• [Task objective]: Of the material below, the lines to be retyped are those from the line containing "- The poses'" through the line containing "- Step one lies", inclusive; reproduce them exactly.

==============================

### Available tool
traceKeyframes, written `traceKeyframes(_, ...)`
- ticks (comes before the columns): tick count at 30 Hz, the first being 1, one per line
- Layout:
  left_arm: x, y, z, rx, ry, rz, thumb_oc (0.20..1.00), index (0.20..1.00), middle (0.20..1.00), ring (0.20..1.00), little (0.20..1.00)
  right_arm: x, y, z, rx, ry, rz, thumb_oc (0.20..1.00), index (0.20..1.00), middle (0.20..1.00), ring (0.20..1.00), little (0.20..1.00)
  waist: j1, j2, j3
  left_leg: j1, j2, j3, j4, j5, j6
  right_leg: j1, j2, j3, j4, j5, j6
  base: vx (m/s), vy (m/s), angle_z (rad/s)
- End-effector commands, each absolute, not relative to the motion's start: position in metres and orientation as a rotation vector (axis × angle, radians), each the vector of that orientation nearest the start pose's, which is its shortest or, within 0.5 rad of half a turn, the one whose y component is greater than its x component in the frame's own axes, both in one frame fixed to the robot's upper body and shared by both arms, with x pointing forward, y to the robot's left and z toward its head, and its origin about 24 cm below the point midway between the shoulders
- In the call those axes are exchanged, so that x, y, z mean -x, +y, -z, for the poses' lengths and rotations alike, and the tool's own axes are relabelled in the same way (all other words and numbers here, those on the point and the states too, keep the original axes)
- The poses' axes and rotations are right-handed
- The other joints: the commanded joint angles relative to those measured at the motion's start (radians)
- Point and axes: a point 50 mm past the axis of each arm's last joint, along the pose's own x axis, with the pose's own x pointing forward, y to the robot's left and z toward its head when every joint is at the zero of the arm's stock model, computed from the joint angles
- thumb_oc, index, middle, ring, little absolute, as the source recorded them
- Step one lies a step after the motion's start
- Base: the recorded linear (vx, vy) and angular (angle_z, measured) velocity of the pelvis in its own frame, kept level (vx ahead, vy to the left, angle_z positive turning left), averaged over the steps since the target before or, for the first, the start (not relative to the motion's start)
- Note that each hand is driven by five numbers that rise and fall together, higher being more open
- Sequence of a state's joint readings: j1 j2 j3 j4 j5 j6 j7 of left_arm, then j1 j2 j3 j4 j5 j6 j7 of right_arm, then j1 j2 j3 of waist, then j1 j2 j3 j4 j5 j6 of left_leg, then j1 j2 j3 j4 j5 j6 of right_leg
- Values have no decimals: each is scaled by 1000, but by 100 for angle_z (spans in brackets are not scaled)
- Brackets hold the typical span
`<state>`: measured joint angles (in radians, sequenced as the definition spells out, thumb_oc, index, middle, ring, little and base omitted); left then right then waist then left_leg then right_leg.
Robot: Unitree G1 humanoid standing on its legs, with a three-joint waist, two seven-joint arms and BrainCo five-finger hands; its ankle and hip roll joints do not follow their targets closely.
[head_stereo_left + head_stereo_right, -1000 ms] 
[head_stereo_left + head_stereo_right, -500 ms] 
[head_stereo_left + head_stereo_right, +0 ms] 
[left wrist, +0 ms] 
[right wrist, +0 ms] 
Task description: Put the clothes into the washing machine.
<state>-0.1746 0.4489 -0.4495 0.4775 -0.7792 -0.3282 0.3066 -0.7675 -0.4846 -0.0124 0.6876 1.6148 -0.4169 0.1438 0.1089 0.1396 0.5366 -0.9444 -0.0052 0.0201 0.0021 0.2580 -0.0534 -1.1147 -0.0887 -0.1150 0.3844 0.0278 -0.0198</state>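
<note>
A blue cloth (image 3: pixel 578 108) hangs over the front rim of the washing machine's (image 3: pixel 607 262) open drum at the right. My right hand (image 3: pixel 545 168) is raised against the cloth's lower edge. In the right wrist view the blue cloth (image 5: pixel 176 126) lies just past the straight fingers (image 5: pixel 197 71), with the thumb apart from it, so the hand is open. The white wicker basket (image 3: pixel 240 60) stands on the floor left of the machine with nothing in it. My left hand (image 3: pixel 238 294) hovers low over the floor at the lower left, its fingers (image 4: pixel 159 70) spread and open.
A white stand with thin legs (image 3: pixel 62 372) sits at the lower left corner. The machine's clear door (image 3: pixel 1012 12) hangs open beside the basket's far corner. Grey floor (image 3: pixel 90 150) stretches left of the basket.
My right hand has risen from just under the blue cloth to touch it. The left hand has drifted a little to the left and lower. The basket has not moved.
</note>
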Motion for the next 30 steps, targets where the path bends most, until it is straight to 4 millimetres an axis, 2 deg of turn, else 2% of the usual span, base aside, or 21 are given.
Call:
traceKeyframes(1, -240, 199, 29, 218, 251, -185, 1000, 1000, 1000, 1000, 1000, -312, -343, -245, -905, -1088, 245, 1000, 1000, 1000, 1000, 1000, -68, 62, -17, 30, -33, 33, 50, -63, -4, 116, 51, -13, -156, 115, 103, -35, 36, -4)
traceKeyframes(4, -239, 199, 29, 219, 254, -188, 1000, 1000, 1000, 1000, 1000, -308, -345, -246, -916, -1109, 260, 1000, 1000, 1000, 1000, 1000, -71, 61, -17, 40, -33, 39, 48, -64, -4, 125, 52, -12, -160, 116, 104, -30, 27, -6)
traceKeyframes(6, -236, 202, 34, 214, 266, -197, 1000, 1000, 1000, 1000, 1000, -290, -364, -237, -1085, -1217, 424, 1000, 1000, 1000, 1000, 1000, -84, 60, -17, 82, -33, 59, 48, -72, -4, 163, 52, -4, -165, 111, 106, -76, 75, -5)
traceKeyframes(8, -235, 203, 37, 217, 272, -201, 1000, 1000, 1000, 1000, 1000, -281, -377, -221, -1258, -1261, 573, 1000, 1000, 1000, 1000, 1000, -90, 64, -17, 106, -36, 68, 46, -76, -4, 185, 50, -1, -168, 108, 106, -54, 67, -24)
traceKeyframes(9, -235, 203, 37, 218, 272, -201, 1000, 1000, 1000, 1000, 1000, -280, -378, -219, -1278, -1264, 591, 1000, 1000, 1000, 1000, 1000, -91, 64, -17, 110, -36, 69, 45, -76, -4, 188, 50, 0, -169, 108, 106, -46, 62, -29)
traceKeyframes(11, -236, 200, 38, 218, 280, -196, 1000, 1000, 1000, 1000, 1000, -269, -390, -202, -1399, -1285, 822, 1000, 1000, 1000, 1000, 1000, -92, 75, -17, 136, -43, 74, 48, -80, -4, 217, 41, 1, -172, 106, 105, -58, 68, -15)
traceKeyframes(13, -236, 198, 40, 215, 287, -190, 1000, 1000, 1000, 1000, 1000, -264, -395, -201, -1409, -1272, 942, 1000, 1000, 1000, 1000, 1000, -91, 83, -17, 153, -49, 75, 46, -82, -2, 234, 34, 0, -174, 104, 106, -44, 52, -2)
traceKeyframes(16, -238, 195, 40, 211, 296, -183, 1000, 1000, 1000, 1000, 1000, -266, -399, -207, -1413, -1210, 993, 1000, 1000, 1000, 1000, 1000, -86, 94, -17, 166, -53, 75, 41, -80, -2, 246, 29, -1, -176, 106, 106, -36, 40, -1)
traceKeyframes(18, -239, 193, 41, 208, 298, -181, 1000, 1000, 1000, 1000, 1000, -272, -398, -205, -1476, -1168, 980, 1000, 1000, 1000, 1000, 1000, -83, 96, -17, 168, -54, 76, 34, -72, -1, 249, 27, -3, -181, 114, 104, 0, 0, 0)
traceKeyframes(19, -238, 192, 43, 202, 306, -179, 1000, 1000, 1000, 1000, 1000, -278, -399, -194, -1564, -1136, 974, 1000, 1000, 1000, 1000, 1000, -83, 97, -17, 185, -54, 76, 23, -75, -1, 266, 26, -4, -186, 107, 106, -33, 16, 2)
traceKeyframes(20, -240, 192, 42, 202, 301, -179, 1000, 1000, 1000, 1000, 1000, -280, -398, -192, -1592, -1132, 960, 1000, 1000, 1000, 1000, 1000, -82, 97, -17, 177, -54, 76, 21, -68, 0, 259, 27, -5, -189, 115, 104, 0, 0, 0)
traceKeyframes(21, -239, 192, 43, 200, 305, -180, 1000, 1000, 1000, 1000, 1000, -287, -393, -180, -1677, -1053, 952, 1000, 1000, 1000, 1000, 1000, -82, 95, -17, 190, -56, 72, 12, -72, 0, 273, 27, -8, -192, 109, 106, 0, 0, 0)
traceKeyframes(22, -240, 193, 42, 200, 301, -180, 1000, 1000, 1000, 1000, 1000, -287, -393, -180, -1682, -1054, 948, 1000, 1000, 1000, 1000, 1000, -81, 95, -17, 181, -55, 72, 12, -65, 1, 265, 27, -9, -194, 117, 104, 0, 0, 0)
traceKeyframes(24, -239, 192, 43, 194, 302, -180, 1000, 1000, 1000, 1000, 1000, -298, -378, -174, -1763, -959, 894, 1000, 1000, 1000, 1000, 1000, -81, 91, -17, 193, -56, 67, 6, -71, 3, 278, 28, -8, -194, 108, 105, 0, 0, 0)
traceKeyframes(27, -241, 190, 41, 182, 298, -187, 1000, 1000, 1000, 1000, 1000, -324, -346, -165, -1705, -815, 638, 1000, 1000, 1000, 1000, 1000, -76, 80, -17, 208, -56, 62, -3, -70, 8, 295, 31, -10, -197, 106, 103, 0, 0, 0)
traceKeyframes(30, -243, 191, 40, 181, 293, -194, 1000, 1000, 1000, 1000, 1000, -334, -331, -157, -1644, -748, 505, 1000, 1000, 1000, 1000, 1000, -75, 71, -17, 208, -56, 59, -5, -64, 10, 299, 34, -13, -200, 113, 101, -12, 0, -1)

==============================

• [Task response]:
- The poses' axes and rotations are right-handed
- The other joints: the commanded joint angles relative to those measured at the motion's start (radians)
- Point and axes: a point 50 mm past the axis of each arm's last joint, along the pose's own x axis, with the pose's own x pointing forward, y to the robot's left and z toward its head when every joint is at the zero of the arm's stock model, computed from the joint angles
- thumb_oc, index, middle, ring, little absolute, as the source recorded them
- Step one lies a step after the motion's start

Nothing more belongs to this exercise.